What the simulator models (and what it doesn't)
Short version: it is a deterministic, request-level trace engine over the diagram you drew — not a queueing simulator and not a load tester. Here is exactly where every number comes from.
What happens when you hit Run
The engine walks your graph. A trace is the cheapest directed path from a start kind (client, web, mobile) to an end kind (a datastore), biased by the signals you put on the diagram, strongest first: the edge's declared op (read/write/publish/…), its intents, node labels, then node kinds. Templates can require or forbid kinds — a durable write is never traced through a cache.
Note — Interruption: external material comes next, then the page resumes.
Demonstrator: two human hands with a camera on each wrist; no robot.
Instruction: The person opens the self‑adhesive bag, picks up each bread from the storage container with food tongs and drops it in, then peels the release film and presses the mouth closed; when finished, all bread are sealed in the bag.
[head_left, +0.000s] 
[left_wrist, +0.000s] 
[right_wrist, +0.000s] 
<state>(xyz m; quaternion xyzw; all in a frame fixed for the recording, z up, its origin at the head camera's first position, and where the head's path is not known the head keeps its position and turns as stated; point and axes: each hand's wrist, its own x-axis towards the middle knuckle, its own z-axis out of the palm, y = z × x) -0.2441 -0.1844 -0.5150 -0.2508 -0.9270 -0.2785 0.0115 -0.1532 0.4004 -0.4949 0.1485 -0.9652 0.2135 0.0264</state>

Where the milliseconds come from
- A fixed per-kind cost table (load balancer ≈ 2ms, service ≈ 10ms, cache ≈ 1ms, SQL primary ≈ 5ms server-side, …). These are editorial constants chosen to be realistic, not measurements of your system.
- A Dapper-style request / server / response split per hop, derived from the edge protocol.
- Latencies you declare on an edge (
requestLatencyMs/responseLatencyMs— a fat S3 upload, a slow unindexed query). The homepage demo's 90ms "SELECT by slug — no index" is exactly this: a declared number, shown on the edge, honored by the engine. - Internals-aware sub-hops from each node's configured internals: leader WAL write, sync replication that blocks on follower acks (RPO = 0) vs async that doesn't, quorum reads/writes, cross-shard 2PC, shard routing.
Failure injection
Chaos scenarios mutate the graph structurally, then re-run the same trace templates as probes: kill a node, kill the leader of a leader-follower store (writes blocked for the configured failover RTO; async replication loses up to RPO seconds of writes), drop a quorum, spike replication lag, partition the network, kill a 2PC coordinator. The before/after diff and the violation sentences ("writes UNAVAILABLE for ~15s") are computed from your declared internals — not generated by a language model.
What it does NOT model
- No queueing theory and no load. There is no RPS input; latency does not change with traffic volume. "Fails at 10k RPS" is a claim this engine cannot make, so we don't make it.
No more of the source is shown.